Saat Aya membalikan tubuh, ia tidak sengaja melihat sosok wanita yang dia kenal. Kenapa orang tersebut datang
ke sini? Pikirnya. Aya mengendikkan bahu acuh, itu urusan nanti yang harus ia cari tahu. Sekarang Aya meninggalkan pinggiran lapangan menuju lantai dua tempat kelasnya.

“Pinjam,” Aya mengambil kipas mini dari tangan sahabatnya.

“Tumben telat?”

Aya menghela nafas berat, “Ya Allah Aya capek banget berdiri ditengah lapangan hampir dua jam.” Kepala Aya berdenyut nyeri, ia membuka tas ranselnya mengeluarkan buku pelajaran serta mengambil tisu.

“Apes banget hari ini, pertama kesiangan lalu di tengah jalan ban mobil Abang pecah. Untung disana ada bengkel, Lea tahu kan benerin ban mobil itu mayan lama jadi aku pesan ojek online,”
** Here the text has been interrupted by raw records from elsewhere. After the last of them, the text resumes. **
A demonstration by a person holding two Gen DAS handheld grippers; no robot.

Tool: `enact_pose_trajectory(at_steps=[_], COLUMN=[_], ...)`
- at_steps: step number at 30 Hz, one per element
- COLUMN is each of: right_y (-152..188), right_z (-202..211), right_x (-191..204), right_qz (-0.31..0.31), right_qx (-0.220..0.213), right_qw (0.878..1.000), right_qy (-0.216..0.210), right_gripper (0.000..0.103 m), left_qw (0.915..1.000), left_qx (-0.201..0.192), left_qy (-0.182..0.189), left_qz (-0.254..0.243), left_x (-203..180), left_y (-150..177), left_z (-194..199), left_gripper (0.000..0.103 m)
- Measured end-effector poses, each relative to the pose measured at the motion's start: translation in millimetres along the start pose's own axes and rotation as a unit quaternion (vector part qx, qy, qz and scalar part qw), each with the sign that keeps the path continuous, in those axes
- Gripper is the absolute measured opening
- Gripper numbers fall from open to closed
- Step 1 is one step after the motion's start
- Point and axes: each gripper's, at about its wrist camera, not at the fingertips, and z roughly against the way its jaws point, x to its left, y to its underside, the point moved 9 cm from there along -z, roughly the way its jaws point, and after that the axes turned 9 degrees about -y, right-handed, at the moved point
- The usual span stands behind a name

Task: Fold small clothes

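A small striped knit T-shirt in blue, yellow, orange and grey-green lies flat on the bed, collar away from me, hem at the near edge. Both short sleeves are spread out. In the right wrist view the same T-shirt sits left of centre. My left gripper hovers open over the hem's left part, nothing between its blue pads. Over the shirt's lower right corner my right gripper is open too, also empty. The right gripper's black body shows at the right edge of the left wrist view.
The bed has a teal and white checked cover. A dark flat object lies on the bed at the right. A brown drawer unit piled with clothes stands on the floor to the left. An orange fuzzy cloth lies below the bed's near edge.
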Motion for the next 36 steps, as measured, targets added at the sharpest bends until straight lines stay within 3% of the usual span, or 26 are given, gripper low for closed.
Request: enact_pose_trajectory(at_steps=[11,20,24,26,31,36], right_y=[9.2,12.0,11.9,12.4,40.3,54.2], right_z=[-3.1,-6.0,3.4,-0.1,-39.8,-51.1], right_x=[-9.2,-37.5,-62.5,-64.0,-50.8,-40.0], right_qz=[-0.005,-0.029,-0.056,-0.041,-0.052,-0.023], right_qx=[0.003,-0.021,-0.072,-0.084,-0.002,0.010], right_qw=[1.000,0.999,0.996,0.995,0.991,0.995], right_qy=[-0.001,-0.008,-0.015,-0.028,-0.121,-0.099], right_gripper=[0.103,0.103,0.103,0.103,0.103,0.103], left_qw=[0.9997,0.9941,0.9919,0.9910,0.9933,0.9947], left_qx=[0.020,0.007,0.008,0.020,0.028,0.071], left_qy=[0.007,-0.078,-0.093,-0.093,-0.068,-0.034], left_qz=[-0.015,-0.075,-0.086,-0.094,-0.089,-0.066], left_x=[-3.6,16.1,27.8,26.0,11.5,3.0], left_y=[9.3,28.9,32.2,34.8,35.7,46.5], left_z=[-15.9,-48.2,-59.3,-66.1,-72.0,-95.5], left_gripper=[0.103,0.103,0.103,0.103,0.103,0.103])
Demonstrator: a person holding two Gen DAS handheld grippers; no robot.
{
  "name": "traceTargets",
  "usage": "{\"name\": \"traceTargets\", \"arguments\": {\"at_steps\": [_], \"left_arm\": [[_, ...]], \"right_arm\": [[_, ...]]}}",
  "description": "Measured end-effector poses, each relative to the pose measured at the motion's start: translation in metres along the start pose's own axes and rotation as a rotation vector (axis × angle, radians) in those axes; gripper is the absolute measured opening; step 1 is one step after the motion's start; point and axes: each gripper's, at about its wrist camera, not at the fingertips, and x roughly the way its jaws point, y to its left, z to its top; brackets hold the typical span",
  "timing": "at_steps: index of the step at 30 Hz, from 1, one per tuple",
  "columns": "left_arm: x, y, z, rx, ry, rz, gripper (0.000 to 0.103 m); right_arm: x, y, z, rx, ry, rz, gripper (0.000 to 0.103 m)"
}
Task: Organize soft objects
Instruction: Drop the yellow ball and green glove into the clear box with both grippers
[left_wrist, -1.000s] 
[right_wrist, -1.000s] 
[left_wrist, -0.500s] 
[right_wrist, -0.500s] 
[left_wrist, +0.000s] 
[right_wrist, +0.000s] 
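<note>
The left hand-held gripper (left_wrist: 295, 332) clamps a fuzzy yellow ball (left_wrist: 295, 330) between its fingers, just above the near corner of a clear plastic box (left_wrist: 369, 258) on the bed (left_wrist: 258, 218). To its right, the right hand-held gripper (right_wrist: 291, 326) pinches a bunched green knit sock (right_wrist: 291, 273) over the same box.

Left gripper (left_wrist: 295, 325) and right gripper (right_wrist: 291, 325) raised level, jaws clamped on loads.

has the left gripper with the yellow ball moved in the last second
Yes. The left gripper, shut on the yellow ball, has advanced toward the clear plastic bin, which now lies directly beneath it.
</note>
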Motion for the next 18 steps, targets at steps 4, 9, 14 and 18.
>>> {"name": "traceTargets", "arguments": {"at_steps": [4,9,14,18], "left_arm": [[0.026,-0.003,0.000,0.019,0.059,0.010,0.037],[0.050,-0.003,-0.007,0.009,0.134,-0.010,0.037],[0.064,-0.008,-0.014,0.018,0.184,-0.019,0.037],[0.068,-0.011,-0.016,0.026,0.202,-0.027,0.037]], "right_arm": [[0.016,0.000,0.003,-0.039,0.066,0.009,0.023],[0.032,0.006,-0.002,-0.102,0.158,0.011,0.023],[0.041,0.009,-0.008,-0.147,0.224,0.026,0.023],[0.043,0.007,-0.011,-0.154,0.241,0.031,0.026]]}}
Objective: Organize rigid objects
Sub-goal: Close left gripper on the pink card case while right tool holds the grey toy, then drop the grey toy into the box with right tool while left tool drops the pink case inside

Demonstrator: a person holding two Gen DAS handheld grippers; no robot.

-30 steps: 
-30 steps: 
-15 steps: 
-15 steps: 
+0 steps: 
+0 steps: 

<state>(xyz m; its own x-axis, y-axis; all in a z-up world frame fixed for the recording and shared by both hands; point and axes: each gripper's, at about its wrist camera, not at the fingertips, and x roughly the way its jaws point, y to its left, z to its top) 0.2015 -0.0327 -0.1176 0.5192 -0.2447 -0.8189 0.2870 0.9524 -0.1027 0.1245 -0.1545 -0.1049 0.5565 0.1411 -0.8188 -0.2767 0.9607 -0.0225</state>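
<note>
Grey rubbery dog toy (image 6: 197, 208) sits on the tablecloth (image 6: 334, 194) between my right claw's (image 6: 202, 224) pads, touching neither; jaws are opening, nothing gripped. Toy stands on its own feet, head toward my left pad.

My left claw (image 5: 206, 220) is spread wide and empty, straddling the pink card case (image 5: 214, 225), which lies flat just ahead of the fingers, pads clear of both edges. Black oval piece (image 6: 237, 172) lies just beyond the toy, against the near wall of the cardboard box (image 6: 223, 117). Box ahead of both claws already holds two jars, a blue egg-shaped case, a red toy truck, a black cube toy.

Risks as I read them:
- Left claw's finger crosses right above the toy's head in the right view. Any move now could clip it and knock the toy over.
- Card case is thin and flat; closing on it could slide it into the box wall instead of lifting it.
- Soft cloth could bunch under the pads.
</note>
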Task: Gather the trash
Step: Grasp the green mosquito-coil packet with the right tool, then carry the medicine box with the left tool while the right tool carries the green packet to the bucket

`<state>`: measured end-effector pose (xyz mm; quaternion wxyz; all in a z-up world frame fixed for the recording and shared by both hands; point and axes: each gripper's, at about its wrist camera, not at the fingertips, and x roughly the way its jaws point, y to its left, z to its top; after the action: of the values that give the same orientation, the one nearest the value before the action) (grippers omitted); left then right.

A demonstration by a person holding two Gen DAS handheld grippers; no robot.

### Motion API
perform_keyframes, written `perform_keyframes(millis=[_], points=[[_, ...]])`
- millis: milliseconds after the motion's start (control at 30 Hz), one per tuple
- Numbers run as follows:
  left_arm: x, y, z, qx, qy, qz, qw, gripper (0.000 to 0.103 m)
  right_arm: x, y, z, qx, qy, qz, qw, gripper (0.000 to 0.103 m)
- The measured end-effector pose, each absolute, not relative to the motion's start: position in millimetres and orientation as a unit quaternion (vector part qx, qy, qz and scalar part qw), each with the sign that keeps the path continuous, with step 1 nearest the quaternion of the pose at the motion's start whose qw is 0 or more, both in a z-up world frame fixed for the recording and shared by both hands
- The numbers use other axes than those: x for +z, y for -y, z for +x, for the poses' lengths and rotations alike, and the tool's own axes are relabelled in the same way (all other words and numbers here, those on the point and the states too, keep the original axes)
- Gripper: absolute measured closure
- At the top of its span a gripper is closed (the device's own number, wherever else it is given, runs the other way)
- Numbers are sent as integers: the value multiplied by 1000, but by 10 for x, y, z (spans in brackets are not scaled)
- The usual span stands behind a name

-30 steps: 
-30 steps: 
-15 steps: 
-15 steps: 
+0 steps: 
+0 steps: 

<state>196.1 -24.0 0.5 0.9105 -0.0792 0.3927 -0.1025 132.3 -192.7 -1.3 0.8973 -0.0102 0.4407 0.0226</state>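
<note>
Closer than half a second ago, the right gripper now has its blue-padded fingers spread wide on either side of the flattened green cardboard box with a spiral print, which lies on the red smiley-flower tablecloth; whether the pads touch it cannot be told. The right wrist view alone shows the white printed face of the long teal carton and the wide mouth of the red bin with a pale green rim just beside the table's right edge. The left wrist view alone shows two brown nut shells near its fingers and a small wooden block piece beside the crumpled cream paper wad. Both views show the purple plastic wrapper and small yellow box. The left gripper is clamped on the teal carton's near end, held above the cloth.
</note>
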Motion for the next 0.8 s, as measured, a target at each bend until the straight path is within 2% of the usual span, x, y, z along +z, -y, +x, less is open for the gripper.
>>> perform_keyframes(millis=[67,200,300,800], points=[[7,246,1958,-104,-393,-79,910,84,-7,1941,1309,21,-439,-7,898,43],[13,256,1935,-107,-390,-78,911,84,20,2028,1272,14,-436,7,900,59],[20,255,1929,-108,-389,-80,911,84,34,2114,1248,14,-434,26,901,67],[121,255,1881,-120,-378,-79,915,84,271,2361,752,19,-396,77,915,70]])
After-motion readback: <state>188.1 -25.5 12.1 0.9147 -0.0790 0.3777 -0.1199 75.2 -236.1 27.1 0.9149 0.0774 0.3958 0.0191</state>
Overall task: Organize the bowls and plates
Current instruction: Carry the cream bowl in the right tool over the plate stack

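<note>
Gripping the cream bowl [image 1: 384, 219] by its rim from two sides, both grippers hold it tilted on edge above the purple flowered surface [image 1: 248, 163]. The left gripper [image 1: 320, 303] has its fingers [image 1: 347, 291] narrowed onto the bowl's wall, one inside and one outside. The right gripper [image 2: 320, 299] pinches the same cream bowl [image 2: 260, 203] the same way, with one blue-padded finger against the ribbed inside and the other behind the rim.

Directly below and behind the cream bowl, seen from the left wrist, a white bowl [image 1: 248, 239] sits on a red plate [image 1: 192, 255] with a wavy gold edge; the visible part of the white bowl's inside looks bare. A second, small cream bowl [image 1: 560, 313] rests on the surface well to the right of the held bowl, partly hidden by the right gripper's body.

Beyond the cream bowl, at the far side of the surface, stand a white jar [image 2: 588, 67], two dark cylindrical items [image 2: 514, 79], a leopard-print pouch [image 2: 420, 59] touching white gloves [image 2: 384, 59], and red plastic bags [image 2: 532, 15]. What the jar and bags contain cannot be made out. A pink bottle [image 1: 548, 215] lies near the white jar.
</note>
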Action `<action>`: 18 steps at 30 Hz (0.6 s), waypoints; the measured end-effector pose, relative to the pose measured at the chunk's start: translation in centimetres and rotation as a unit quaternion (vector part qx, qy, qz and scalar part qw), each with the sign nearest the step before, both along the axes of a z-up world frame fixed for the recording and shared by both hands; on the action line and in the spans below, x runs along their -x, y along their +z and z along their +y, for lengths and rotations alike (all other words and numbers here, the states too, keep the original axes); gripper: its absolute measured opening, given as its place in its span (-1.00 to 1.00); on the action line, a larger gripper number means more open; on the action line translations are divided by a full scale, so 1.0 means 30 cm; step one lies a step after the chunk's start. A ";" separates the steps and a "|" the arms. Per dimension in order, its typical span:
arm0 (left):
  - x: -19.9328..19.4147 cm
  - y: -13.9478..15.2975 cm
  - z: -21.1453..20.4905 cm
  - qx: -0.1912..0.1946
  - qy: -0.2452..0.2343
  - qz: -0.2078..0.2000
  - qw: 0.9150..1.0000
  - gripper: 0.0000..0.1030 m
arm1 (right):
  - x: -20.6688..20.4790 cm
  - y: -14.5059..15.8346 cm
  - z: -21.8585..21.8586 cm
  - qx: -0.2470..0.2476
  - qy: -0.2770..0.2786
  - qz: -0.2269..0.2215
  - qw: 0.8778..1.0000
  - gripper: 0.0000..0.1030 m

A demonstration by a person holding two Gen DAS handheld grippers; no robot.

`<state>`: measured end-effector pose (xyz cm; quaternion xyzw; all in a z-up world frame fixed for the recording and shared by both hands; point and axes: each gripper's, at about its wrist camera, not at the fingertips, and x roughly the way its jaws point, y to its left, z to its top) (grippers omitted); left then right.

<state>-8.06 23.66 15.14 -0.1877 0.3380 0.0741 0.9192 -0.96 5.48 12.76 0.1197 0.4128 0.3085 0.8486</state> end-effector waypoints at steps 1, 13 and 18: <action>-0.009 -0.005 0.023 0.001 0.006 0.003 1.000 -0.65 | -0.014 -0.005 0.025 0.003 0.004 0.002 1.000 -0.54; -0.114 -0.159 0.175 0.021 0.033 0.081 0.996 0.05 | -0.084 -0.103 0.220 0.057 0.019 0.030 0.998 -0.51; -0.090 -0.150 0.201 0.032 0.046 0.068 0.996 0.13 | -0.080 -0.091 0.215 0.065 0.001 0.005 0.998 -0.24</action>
“Eh lalu pak satpam gak mau bukain pagar, padahal aku telat cuma lima menit doang,”

Aya menggerutu mengingat kejadian pagi tadi, “Dan guru piketnya ibu Dia, aku pikir cuma bersih-bersih apa gitu. Ternyata disuruh sama ibu Dia berdiri tengah lapangan,”

“Yang lebih kesel lagi tadi Aya kepanasan berdiri hormat bendera pak Ayub lewat cuma senyum doang,”

Lea mendengar tersebut hanya tertawa, “Lah bukannya Aya suka senyumannya?” Lea menggelengkan kepalanya heran, bukannya Aya senang saat Ayub tersenyum.

“Tapi tadi keadaannya beda Lea, coba tadi pak Ayub samperin Aya gitu kasih minuman apa lah,”

“Dih itu mah maunya kamu, sadar diri dong emangnya Anda siapanya dia?” sarkas Lea.

“Masalahnya aku bukan siapa-siapanya huft,” Aya tersenyum kecut mengingat hal tersebut.

“Udah jangan sedih dan jangan terlalu banyak berharap dengan hal yang tidak ada kepastian, okay.” Lea menepuk pelan bahu Aya, lalu mengeluarkan sebungkus roti didalam tasnya.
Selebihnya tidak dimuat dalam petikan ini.